_Exercise instructions_:
Which lines below contain the word "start"? Copy each of them.

── Provided material ──

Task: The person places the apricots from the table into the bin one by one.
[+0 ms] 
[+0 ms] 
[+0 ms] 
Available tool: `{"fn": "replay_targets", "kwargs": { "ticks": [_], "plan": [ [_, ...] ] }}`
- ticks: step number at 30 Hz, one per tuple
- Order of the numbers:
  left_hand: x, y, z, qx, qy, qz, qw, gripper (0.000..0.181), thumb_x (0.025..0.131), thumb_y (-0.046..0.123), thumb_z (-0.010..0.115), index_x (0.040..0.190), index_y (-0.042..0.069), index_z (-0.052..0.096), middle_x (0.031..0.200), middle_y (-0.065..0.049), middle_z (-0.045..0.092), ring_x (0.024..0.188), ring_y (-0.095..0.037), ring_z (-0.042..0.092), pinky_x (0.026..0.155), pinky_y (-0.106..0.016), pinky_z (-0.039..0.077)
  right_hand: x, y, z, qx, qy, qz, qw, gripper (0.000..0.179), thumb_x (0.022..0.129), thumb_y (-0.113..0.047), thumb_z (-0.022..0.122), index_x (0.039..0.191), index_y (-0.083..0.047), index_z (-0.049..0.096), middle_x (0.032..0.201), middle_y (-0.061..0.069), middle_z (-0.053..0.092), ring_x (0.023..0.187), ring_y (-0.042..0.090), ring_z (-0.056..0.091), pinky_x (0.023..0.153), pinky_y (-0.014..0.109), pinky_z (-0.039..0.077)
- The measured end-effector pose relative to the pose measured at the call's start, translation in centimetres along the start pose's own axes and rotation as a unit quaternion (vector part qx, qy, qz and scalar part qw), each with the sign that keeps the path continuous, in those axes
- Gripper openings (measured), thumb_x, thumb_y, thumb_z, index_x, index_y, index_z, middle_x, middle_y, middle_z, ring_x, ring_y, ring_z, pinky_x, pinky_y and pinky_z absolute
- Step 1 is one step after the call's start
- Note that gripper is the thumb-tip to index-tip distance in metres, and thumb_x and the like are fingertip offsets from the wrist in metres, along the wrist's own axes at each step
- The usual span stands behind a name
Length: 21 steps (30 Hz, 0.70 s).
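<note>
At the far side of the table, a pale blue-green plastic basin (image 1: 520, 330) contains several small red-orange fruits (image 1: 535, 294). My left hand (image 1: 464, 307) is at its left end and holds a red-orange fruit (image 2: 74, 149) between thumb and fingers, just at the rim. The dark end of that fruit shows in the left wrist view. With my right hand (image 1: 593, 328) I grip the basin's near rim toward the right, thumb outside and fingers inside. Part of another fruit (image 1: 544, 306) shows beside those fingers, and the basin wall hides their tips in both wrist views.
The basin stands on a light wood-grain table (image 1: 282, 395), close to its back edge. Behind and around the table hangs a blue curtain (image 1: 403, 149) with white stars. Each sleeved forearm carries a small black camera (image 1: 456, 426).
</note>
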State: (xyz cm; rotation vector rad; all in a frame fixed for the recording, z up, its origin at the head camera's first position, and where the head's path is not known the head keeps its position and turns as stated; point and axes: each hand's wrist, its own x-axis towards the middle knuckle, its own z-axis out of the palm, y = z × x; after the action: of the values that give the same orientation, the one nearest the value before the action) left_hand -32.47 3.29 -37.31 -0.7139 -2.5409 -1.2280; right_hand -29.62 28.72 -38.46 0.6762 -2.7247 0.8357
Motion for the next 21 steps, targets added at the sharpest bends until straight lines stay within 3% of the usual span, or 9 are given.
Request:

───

_Answer for this exercise_:
- The measured end-effector pose relative to the pose measured at the call's start, translation in centimetres along the start pose's own axes and rotation as a unit quaternion (vector part qx, qy, qz and scalar part qw), each with the sign that keeps the path continuous, in those axes
- Step 1 is one step after the call's start

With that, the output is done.